# New bunny not eating or drinking water



## Becknutt (Oct 9, 2007)

Ruby was adopted from the shelter, and came home last night after having her spay surgery yesterday. I know that is a lot to go though all at once, having a new home and surgery, so I may be over reacting. 

The vet said she could not have food or water until after 9pm last night. I returned her food, timothy hay, and water bottle to the cage last night before bed, and as of now 2pm today she has not eaten any pellets or hay. She also has not drank any water.I did give her some greens, which she ate about 1/4 cup of and 1 raisen. 

I'm concerned with her not drinking water. She did pee oncelast night, but as of yet no poop. (sorry for being graphic)
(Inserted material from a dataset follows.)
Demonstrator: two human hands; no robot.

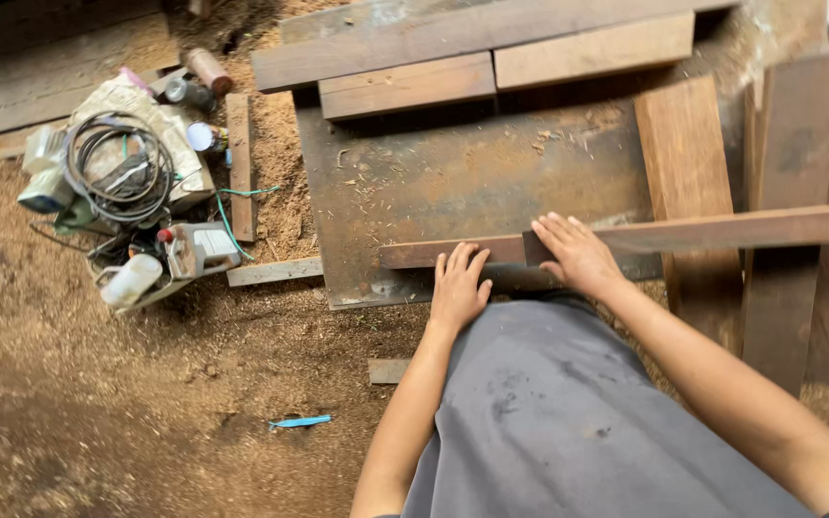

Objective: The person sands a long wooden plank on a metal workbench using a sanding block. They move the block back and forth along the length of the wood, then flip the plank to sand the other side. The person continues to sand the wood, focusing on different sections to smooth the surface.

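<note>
A long narrow wooden strip [722, 230] lies across the near edge of a rusty metal table top [462, 182]. My right hand [578, 254] rests flat on the strip near its middle, fingers spread. My left hand [458, 286] lies flat on the strip's left part [414, 255], fingers pointing away from me. Neither hand wraps around anything. My grey apron covers the space below the hands.
Thick planks [491, 58] lie at the table's far side, and upright boards [693, 173] stand at the right. On the sawdust floor at the left sits a pile of tools, coiled cable [117, 168], bottles and cans. A blue scrap [301, 421] lies on the floor.
</note>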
Please set my mind at ease! At what point should I be concerned? 

Here she is:

Estimated 1yo New Zealand White







I also offered her a baby carrot, which she did not eat but did not want me to take away.


----------



## Bo B Bunny (Oct 9, 2007)

I'm so happy you have her and she's just so pretty!!!!

I've seen where a lot of does tend to go about 24 hours to 36 hours generally before they even touch their food. Do you have oats? I have always thought that is the ultimate favorite of most bunnies and you could give her a few little pieces of that to see if she would take it. My rabbits aren't always fond of carrots - so that's not a suprise.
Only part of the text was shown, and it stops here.